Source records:
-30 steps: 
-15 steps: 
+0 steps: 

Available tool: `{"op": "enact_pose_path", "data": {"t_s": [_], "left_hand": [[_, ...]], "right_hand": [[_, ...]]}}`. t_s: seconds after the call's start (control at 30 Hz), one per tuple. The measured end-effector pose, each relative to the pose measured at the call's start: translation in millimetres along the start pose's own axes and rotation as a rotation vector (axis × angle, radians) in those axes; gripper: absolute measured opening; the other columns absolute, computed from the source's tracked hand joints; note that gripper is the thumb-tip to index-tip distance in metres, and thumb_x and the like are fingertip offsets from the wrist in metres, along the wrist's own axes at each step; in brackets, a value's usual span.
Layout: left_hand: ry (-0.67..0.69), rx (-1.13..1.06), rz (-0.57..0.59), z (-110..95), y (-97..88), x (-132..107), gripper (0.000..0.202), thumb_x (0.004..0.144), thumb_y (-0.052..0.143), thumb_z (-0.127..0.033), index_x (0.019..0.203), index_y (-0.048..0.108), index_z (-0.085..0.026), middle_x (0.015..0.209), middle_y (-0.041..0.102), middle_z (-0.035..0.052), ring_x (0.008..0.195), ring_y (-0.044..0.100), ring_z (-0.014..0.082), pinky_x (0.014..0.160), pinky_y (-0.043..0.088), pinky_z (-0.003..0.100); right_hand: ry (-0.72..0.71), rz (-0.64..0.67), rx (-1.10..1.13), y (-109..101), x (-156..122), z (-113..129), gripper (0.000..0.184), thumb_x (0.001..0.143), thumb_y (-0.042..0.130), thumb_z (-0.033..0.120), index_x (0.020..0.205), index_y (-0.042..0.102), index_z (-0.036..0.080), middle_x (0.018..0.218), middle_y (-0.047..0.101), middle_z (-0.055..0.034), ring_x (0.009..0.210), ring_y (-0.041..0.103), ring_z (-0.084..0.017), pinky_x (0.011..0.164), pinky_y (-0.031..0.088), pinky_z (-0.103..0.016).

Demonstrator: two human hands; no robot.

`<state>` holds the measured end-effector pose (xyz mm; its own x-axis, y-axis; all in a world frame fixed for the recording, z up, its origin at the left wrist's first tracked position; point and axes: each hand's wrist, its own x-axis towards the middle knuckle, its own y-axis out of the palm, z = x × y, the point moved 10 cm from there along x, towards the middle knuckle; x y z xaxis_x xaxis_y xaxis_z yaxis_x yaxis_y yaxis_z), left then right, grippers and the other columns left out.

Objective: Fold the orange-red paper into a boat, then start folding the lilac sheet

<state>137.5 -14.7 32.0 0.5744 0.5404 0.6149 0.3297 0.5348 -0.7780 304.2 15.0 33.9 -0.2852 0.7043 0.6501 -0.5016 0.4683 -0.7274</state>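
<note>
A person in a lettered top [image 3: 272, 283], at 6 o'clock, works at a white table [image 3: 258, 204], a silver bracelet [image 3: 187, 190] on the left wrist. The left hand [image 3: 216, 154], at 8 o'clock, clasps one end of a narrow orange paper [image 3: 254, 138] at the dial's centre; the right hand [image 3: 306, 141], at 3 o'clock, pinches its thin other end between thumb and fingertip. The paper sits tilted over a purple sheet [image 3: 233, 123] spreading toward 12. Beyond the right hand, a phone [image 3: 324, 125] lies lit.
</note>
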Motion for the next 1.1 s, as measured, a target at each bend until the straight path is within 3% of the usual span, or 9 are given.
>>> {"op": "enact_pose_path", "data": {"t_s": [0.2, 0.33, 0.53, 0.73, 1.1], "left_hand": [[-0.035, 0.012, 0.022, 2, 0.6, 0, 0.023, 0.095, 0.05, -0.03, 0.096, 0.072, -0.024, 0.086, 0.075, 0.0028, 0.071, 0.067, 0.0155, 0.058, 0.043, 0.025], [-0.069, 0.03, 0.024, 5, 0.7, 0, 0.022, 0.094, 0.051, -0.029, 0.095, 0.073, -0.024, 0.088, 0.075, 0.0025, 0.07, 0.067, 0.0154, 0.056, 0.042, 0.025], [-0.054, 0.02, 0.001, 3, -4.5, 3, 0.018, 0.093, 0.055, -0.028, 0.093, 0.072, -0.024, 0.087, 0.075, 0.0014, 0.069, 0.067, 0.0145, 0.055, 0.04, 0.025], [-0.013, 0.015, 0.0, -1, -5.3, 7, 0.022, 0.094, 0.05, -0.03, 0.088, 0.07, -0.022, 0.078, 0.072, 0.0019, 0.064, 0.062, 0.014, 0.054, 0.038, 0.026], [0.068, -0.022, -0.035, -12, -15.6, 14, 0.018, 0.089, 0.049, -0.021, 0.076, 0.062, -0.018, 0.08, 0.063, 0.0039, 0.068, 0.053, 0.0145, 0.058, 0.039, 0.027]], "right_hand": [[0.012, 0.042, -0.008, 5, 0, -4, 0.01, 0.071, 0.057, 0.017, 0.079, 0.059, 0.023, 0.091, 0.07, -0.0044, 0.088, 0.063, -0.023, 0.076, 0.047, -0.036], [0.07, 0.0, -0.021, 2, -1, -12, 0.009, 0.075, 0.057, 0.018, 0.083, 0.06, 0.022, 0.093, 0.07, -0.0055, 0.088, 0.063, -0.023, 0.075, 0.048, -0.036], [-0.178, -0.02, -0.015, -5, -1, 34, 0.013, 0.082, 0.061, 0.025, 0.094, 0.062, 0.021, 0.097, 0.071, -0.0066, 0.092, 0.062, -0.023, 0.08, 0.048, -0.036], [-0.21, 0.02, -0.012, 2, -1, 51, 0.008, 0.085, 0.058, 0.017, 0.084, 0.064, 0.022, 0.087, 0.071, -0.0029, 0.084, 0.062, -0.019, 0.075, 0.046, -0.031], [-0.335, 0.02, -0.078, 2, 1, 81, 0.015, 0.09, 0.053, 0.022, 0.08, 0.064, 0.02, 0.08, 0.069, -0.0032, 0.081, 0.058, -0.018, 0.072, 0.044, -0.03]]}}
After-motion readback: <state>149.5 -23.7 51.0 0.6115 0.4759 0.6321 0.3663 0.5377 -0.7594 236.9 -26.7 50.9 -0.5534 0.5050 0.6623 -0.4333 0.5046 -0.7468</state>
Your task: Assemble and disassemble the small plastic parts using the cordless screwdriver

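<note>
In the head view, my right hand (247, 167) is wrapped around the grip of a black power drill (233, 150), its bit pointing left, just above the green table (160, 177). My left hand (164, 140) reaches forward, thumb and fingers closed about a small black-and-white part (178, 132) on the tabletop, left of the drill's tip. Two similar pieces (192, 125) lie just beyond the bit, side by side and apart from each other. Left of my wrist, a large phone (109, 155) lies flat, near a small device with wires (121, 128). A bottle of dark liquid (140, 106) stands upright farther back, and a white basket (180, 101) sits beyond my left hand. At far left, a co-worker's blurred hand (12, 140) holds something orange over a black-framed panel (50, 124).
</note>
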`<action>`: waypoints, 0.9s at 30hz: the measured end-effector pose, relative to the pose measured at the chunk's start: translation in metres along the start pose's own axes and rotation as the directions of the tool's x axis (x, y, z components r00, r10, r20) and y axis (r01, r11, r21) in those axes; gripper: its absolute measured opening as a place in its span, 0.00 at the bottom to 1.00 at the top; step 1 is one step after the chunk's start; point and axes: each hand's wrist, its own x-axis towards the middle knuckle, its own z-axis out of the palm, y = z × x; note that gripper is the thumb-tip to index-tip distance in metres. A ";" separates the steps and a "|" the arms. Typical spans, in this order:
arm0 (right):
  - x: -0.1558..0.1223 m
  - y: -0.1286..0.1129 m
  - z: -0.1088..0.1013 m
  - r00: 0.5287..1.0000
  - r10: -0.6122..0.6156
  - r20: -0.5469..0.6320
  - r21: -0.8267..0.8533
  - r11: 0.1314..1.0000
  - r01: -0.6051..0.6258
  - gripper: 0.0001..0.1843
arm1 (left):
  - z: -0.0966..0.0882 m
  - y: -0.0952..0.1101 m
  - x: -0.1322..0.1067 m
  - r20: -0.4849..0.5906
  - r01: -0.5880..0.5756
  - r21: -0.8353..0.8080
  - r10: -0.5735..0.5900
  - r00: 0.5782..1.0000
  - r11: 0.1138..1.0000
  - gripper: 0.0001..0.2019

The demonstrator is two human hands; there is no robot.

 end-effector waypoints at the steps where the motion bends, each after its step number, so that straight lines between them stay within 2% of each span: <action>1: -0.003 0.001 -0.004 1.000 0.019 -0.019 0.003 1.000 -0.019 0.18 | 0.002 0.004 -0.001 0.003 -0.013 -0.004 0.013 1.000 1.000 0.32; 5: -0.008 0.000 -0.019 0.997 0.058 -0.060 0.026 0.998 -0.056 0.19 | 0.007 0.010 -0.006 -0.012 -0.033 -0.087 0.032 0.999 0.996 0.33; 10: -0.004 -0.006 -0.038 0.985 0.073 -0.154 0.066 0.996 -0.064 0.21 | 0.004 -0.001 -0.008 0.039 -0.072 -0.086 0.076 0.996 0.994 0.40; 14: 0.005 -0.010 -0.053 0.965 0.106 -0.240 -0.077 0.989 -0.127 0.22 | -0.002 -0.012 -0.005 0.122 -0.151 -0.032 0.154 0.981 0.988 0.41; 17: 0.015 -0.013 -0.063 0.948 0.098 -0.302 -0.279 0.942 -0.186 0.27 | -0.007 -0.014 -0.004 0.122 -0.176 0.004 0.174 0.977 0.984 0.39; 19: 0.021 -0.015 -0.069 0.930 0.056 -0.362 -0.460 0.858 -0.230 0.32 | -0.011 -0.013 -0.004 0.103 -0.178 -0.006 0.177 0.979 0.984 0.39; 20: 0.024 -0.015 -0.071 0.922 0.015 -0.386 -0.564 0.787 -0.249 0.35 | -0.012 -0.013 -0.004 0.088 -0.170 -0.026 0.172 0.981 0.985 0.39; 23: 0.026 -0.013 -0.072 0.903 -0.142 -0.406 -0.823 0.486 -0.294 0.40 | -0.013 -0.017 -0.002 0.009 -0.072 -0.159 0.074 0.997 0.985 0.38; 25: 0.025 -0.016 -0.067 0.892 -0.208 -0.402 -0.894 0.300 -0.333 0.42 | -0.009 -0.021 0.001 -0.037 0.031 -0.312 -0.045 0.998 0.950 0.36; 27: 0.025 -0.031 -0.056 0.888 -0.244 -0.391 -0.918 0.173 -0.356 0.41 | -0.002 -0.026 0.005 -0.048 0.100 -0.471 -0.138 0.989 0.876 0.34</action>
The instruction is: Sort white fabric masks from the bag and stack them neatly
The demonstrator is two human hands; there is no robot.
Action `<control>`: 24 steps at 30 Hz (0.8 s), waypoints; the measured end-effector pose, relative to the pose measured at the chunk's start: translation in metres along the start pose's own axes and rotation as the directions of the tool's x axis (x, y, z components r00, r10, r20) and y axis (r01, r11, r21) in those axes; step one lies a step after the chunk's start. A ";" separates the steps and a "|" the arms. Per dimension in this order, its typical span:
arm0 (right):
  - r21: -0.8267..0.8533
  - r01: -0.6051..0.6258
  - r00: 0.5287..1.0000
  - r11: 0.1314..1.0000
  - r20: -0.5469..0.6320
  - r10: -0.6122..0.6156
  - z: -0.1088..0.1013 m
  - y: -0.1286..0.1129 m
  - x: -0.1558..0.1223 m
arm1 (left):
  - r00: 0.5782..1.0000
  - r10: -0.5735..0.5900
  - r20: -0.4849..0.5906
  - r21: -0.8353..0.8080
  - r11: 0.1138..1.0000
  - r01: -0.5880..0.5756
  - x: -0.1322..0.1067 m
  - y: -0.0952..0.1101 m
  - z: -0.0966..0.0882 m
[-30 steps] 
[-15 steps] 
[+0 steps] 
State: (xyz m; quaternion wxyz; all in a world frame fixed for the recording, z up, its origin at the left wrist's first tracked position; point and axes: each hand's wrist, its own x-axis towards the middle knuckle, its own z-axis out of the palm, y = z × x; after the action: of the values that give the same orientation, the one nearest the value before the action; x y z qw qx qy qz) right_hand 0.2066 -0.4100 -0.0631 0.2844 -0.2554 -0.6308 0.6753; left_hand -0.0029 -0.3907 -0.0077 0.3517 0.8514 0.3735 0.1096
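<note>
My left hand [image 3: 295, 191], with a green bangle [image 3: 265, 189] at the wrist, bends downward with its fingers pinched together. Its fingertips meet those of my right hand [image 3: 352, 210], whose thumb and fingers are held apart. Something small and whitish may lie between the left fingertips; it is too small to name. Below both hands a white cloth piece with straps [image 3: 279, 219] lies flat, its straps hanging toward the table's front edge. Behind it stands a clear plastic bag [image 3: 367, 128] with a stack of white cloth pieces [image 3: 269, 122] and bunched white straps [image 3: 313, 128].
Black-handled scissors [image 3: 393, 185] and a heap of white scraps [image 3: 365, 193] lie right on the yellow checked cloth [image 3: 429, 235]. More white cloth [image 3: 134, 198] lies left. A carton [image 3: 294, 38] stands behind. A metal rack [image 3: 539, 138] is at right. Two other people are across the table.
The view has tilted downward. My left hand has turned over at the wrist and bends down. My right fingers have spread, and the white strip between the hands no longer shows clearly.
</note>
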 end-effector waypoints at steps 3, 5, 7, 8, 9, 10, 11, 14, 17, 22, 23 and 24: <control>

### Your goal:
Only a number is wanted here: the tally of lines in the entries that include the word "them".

### The answer:
2